Le Tribunal de commerce d’Arras, par un jugement du 14 janvier 2026, a arrêté le plan de cession d’un fonds de boulangerie. Un dirigeant, placé en redressement judiciaire le 21 mars 2025, voyait son entreprise reprise par une société candidate après un appel d’offres unique. La question centrale portait sur la recevabilité de l’offre et la prise en charge des congés payés acquis par les salariés depuis l’ouverture de la procédure. Le tribunal a fait droit à la cession en prenant acte de l’engagement du repreneur sur ce point.
I. La confirmation de la recevabilité de l’offre de reprise
Le tribunal constate que l’offre unique présentée est devenue recevable par la levée de ses conditions suspensives. Il relève que l’administrateur judiciaire a confirmé la non-application des dispositions de l’article L.642-12 alinéa 4 du Code de commerce. La décision valide ainsi la régularité procédurale de la proposition après cette levée.
La valeur de cette solution réside dans la sécurité juridique apportée à la cession. En exigeant la levée des conditions suspensives, le tribunal garantit que l’offre est ferme et définitive avant son adoption. Cela évite les aléas postérieurs au jugement et protège les intérêts des créanciers et des salariés.

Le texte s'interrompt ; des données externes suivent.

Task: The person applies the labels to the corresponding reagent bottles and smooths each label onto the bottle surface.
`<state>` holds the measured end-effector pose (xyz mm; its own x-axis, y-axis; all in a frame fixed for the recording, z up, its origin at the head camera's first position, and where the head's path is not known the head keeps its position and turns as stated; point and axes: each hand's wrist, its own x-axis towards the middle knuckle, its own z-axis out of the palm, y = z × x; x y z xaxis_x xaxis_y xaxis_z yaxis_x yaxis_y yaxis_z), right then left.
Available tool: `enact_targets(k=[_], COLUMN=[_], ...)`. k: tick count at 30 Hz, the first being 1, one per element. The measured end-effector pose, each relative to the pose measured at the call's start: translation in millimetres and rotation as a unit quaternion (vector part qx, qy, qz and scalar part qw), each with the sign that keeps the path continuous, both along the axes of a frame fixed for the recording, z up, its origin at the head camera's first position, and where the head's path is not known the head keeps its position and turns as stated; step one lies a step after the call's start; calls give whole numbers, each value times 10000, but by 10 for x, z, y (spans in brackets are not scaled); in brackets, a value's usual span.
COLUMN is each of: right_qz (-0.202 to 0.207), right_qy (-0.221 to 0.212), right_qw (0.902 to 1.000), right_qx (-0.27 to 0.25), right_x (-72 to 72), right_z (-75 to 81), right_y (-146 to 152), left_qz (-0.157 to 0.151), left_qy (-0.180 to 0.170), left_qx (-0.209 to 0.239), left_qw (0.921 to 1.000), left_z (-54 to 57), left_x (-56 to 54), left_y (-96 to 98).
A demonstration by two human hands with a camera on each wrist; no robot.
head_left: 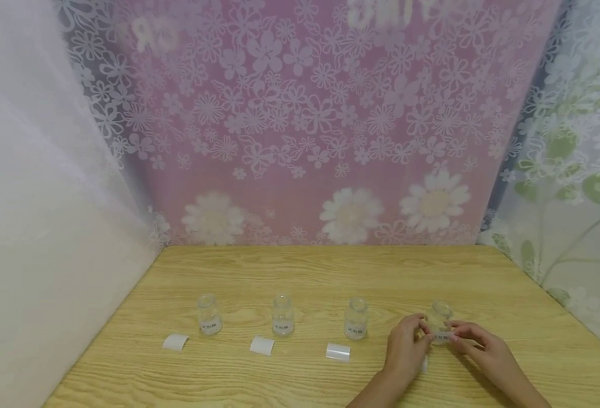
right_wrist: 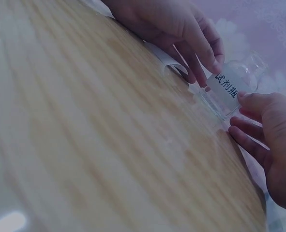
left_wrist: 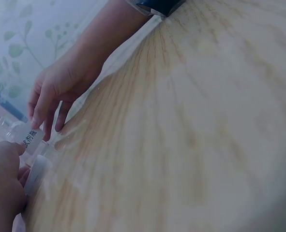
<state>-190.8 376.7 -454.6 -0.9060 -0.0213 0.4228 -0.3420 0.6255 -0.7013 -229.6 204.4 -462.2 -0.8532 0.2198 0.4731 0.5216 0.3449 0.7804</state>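
Note:
At the right of the table, a clear glass bottle stands upright between my two hands. A white label with dark printed characters lies across the bottle's front. My left hand pinches the label's left end between thumb and fingers. The opposite end is pinched by my right hand, its thumb flat on the label's edge in the right wrist view. Just below my left hand is a curled piece of white backing paper, partly hidden by that hand in the head view.
Three labelled glass bottles, the left one, middle one and right one, stand in a row to the left. Before them lie curled white papers. Floral curtains surround the wooden table.

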Motion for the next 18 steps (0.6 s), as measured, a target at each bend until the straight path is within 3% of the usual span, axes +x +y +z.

La portée de ce point est de rappeler le rôle central du rapport de l’administrateur. Ce document, qui acte la levée des conditions, conditionne la recevabilité de l’offre et engage la responsabilité du tribunal dans son appréciation souveraine.
II. L’acceptation conditionnelle de la reprise des congés payés
Le tribunal prend acte de l’engagement du candidat repreneur de prendre en charge les congés payés acquis après l’ouverture de la procédure. La décision précise que « la SARL [B] propose la reprise des congés payés acquis postérieurement à l’ouverture de la procédure pour les salariés repris » (Motifs). Cet engagement a été confirmé à l’audience par le conseil du repreneur.
La valeur de cette solution est de concilier les usages de la juridiction avec la liberté contractuelle. En prenant acte de la proposition, le tribunal ne l’impose pas mais l’intègre au plan, respectant ainsi la volonté du cessionnaire tout en protégeant les droits des salariés.
La portée de ce point est d’éviter un contentieux ultérieur sur le sort de ces créances salariales. En inscrivant cet engagement dans le dispositif du jugement, le tribunal lui confère une force exécutoire et sécurise la situation des quatre salariés repris.